De nouveaux électrolytes permettent de fabriquer des batteries au lithium avec une densité énergétique supérieure à 700 Wh/kg.
| Jerry Huang

Note de la rédaction : De nouveaux matériaux synthétisés ouvrent la voie à des électrolytes innovants permettant aux cellules lithium-métal de type poche d’atteindre des densités énergétiques supérieures à 700 Wh/kg à température ambiante et d’environ 400 Wh/kg à -50 °C. Le sel de lithium LiFSI joue un rôle déterminant dans la conception de ces électrolytes. Un grand merci à l’équipe de l’académicien Jun Chen et de Qing Zhao de l’université de Nankai pour leurs travaux de recherche remarquables.
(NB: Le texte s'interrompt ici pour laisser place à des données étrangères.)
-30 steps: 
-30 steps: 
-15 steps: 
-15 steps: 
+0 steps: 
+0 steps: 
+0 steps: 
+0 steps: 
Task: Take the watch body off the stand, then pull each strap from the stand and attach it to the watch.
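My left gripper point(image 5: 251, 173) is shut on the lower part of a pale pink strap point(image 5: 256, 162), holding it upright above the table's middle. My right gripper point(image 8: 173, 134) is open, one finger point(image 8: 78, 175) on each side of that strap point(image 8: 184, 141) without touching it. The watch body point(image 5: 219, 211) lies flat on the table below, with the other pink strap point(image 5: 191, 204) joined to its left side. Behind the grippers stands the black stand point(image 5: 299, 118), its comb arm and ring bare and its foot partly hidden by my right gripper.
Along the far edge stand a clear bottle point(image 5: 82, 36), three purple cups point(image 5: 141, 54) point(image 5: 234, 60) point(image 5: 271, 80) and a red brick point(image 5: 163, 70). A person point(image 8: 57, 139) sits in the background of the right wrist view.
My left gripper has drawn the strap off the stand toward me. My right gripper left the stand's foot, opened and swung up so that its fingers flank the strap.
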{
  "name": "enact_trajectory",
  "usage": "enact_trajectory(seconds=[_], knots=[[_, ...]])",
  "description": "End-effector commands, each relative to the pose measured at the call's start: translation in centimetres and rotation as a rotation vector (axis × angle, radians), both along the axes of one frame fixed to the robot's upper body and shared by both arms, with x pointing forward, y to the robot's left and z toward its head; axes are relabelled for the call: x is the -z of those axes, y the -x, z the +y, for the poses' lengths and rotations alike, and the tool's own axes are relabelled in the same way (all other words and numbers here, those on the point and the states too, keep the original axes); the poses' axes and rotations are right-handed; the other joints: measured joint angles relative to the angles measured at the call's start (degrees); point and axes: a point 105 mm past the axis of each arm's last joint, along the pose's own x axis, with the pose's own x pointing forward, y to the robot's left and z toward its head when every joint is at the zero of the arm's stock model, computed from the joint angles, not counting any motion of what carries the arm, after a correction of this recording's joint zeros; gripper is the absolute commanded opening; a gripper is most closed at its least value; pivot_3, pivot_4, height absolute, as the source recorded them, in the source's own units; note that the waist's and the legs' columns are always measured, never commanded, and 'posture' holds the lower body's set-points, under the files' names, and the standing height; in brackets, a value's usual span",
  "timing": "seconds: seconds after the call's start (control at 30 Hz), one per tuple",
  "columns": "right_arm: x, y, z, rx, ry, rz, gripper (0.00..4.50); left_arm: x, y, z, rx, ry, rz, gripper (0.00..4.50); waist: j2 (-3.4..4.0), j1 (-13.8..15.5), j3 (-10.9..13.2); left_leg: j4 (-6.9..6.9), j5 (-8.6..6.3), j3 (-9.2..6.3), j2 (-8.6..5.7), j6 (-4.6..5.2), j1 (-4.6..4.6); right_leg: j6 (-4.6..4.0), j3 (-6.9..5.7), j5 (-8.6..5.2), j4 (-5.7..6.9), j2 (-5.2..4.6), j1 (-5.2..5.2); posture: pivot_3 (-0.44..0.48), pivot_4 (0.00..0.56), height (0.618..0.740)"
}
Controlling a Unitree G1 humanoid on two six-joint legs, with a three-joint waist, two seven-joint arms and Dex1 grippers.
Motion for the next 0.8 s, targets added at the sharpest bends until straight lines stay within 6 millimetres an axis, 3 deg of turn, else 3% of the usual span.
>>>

Quelles innovations et sources d’inspiration peuvent-ils nous apporter ? Examinons-les de plus près.
Abstrait
Ces dernières décennies, les solvants électrolytiques pour dispositifs électrochimiques ont été principalement composés de ligands à base d'oxygène (O) et d'azote (N). Dans ces ligands, l'interaction dipôle-ion (Li⁺, Na⁺, etc.) est généralement à la base de la dissociation et du transport des ions, mais elle entrave le transfert de charge à l'interface électrolyte-électrode. Ici, grâce à la synthèse d'alcanes monofluorés, nous démontrons que des ligands fluorés (F) présentant un encombrement stérique et une basicité de Lewis contrôlés permettent la dissolution de sels de plus de 2 mol/L. Parmi eux, l'électrolyte Li-ion à base de 1,3-difluoropropane (DFP) possède tous les atouts pour les batteries à haute densité énergétique et basse température : faible viscosité (0,95 cP), haute stabilité à l'oxydation (> 4,9 V) et conductivité ionique de 0,29 mS/cm à −70 °C. L'incorporation d'atomes de fluor dans la première sphère de solvatation, grâce à une coordination F–Li+ faible, facilite le processus de dépôt/dissolution du lithium avec une efficacité coulombique (EC) atteignant 99,7 % et une densité de courant d'échange un ordre de grandeur supérieur à celle de la coordination O–Li+ à −50 °C. Ces électrolytes permettent en outre le fonctionnement de cellules lithium-métal souples avec une quantité d'électrolyte inférieure à 0,5 g/Ah, atteignant des densités énergétiques supérieures à 700 Wh/kg à température ambiante et d'environ 400 Wh/kg à −50 °C. Les électrolytes hydrofluorocarbonés (HFC) présentés dans cette étude offrent une approche prometteuse pour la conception de systèmes électrochimiques s'affranchissant des principes de la chimie de coordination traditionnelle.